[Task statement] The data is to be transcribed in full, with nothing missed.

[Supplied material]
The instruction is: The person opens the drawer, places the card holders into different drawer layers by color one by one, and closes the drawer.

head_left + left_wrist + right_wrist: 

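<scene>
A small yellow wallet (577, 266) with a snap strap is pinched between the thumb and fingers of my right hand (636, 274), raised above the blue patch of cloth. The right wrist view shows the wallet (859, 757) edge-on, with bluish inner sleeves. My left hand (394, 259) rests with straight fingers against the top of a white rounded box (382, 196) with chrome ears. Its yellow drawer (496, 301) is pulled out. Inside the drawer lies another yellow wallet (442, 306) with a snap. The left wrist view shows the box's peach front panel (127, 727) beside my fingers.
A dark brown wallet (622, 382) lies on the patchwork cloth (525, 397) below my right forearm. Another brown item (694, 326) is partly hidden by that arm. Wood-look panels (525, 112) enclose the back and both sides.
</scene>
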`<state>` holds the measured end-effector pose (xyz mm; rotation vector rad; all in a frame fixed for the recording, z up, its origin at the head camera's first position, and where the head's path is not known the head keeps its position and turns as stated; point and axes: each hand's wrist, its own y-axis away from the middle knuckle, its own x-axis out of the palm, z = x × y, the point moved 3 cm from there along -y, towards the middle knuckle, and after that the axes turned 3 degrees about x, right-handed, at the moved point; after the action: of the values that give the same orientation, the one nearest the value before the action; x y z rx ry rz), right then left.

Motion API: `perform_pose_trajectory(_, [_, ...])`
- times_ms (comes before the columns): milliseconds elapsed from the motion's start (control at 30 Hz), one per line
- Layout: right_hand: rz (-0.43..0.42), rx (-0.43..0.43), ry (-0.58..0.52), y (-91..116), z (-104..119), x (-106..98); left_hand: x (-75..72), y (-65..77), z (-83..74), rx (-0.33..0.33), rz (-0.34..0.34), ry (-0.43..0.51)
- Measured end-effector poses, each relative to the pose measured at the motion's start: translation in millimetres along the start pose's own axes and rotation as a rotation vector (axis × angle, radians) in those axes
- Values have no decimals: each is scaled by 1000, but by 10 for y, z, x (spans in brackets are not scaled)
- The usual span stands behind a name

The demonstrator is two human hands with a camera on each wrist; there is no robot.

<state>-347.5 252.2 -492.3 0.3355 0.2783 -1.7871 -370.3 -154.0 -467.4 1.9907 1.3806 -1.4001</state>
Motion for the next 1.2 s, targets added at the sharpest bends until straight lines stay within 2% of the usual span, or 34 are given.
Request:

[Response to the exercise]
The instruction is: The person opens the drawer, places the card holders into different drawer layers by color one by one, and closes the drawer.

head_left + left_wrist + right_wrist: 

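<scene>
A small yellow wallet (577, 266) with a snap strap is pinched between the thumb and fingers of my right hand (636, 274), raised above the blue patch of cloth. The right wrist view shows the wallet (859, 757) edge-on, with bluish inner sleeves. My left hand (394, 259) rests with straight fingers against the top of a white rounded box (382, 196) with chrome ears. Its yellow drawer (496, 301) is pulled out. Inside the drawer lies another yellow wallet (442, 306) with a snap. The left wrist view shows the box's peach front panel (127, 727) beside my fingers.
A dark brown wallet (622, 382) lies on the patchwork cloth (525, 397) below my right forearm. Another brown item (694, 326) is partly hidden by that arm. Wood-look panels (525, 112) enclose the back and both sides.
</scene>
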`<state>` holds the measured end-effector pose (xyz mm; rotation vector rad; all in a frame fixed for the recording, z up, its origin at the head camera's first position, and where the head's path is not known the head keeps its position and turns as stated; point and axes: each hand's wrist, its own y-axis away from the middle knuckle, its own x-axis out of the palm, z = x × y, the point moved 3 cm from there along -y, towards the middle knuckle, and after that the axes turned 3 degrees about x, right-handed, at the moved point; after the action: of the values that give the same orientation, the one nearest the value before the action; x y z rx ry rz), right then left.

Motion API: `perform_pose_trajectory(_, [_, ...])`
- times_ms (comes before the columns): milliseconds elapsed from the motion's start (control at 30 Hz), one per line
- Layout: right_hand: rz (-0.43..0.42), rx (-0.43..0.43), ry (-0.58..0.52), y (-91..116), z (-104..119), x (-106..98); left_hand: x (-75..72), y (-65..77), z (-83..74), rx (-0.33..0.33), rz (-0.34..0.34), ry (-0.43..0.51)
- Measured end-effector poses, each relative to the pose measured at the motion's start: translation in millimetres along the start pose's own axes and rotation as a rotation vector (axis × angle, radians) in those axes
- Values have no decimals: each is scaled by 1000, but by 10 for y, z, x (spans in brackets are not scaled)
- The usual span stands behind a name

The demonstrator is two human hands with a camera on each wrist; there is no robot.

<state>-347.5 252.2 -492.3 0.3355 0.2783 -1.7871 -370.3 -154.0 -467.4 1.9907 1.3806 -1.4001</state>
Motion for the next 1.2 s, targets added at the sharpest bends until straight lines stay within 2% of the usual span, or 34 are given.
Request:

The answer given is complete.